Digital Smile Design and Aesthetic Communication
The elements of smile design have been taught and applied by dentists for several years. The digital aspect of smile design now allows the dentist and/or dental technician to take preoperative photographs along with conventional impressions and interocclusal records, then manipulate parameters within a software to design potential aesthetic and functional outcomes. Next, this digital information can be programed into a milling machine to produce a three-dimensional copy or prototype that can be evaluated in the patient’s mouth. The challenge with digital smile design when used solely as a tool for patient presentation is that sometimes a proper evaluation can only be made if the digitally manipulated image can somehow be transformed into the patient’s smile. Just because something looks good on a computer screen, doesn’t necessarily mean it will look and function well in the patient’s oral cavity. Only when the prospective prototype is placed “between the patient’s ears”, can a realistic aesthetic and functional evaluation can be made.1-3
Entering The Digital Workflow
The first step before starting any aesthetic case is a patient interview…..what does the patient want? What does the patient not like about their smile? Digital photographs are made of the patient’s full face, full smile, retracted in centric occlusion, retracted with teeth slightly separated, “E” position, and full maxillary and mandibular occlusal views. These photos will help the patient and dentist discuss what is possible to achieve and help to set the patient’s expectations. Also, photographs with shade tabs will aid the ceramist in choosing an initial shade for the restorations, as well as making decisions on individual characterization, such as cervical chroma, incisal translucency and internal effects.

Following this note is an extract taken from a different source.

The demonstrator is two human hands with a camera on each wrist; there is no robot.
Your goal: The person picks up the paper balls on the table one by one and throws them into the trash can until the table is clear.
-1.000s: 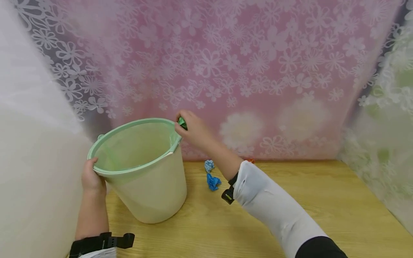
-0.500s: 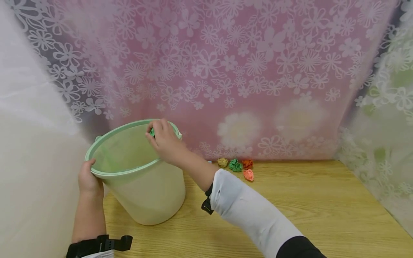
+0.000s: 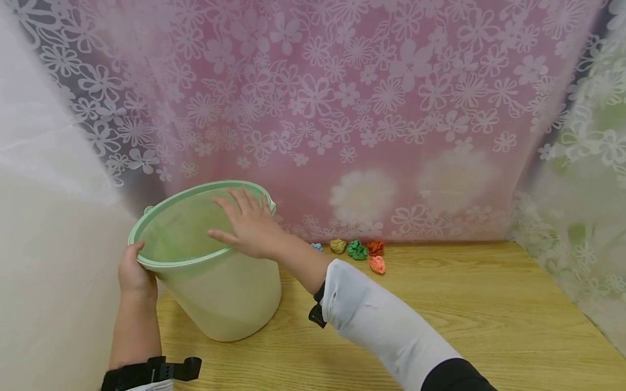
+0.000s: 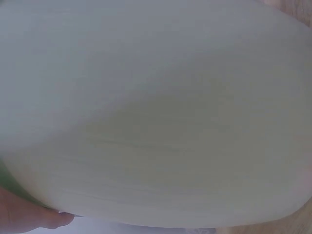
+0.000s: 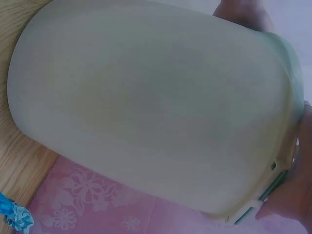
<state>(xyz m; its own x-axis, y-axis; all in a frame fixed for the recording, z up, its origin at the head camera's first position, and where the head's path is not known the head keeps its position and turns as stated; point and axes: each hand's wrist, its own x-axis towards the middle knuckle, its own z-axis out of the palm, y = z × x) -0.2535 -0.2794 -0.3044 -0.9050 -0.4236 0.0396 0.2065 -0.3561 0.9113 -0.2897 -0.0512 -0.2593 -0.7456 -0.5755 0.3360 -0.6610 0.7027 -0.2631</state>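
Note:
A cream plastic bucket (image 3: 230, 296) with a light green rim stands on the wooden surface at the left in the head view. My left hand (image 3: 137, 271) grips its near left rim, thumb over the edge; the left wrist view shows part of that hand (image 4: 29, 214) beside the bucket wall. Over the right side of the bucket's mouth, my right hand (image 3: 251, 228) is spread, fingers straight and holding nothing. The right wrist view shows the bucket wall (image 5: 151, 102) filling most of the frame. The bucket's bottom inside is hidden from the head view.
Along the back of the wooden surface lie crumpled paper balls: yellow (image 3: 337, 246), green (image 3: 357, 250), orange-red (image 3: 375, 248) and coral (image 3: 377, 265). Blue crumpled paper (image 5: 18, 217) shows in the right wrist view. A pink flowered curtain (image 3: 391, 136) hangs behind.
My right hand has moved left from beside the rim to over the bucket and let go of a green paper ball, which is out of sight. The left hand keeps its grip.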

One camera on the market designed specifically for dentistry, the EyeSpecial III (Shofu Dental) has a particular setting that will isolate the shade of the tooth and shade tab graying out the rest of the intraoral structures. (Fig. 1) With this information, the ceramist can create custom shade tabs that can be used to verify the final shade prior to fabrication of the definitive restorations. A digital aesthetic proposal for the case is then designed based on the diagnostic and visual information provided.
The Digital Aesthetic Proposal
Using the power of digital design and in-lab milling, it is possible to create several “versions” of potential smile designs that can be milled from polymethylmethacrylate (PMMA) and evaluated in the patient’s mouth for aesthetic approval and functional design. It has been suggested that when making emotional decisions, having a choice between 2 or 3 options will make someone feel more confident they are making the correct choice.4 Based on this premise, digitally produced PMMA prototypes can be milled and tried in to give the patient a more realistic choice in the emotional part of the decision-making process. This process can save hours of chair time and “hit or miss” decision making when adjusting and editing the provisional restorations manually.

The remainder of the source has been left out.